Holistic view: Upright’s net impact assessment of Storebrand Global Solutions |
Source: Upright |
As the above analysis demonstrates, the model’s focus on net impact is a key differentiator. It considers both costs and benefits in assessing net value creation – including across entire company value chains – in order to inform decision-making on capital allocation. At a portfolio level, Global Solutions ranks most positively on societal benefits, notably infrastructure and stability, whilst the environment, notably GHG emissions, and knowledge (scare human capital) are the fund’s largest costs. This aligns with our view that it is important to recognise that all goods and services society produces have a cost – consider the factory emissions and skilled labour needed to produce electric cars, for example – which must be considered alongside their social benefits.
SDG alignment
Another output of Upright’s model is company alignment with achieving the UN Sustainable Development Goals (SDGs), based on revenue assessment across the 17 goals and 169 targets. With the global financing gap to achieve the SDGs having widened from $2.5 trillion annually pre-COVID to $4.2 trillion in 2024, this is particularly useful to help find companies that are well-positioned to deliver these important objectives[2].
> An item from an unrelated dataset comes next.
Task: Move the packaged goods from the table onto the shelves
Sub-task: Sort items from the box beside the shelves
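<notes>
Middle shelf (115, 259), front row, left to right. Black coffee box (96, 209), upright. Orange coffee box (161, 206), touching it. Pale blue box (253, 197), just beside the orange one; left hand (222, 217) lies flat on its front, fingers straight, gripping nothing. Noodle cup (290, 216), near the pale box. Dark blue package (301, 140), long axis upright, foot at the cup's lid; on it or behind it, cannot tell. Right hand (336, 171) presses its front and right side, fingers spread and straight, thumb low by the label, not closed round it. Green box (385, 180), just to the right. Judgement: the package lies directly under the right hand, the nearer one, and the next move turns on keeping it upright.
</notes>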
As the SDGs are central to the portfolio construction of our solutions funds, this also provides useful benchmarking at an aggregate level. Storebrand Global Solutions, for example, is largely SDG aligned with the portfolio scoring particularly highly on Goals 9 (industry, innovation and infrastructure), 8 (decent work and economic growth) and 11 (sustainable cities and communities) as can be seen below.
Goal alignment: Upright’s UN SDG assessment of Storebrand Global Solutions |
Source: Upright |
Third-party endorsement
For our clients, Upright provides third-party benchmarking of our portfolios. Storebrand Global Solutions has a net impact score of +37%, placing it in the top 4% of Upright’s universe of over 42,000 funds[3]. Given the model’s data-driven assessment of real-world net impacts, this is valuable endorsement of our view that transparency and thinking holistically about companies’ products and services is key to solving our most significant environmental and societal challenges.
Looking ahead, Upright has ambitious plans to increase its coverage universe and provide data on all companies globally with over 10 employees and an internet presence. Also key to its goal of creating a ‘Wikipedia of company impact’ is a commitment to its model remaining publicly available, with Upright believing that science-based, open-source information offers an important check on company-led disclosure and a way of incentivising huge shifts in capital allocation.
We believe that investing in companies making a positive net impact that are well-positioned to achieve the UN SDGs will help ensure a better future and deliver optimal risk-adjusted financial returns over time. Given the complicated challenges of assessing impact and goal alignment, tools like Upright will be vital to achieving these important objectives.
Sources:
[1] https://s3.amazonaws.com/giin-web-assets/giin/assets/publication/giin-sizingtheimpactinvestingmarket-2024.pdf
[2] UN Financing for Sustainable Development Report 2024
[3] Upright. Net Impact Ratio of all positive and negative impacts. Defined as Positive Impacts - Negative Impacts / Positive Impacts.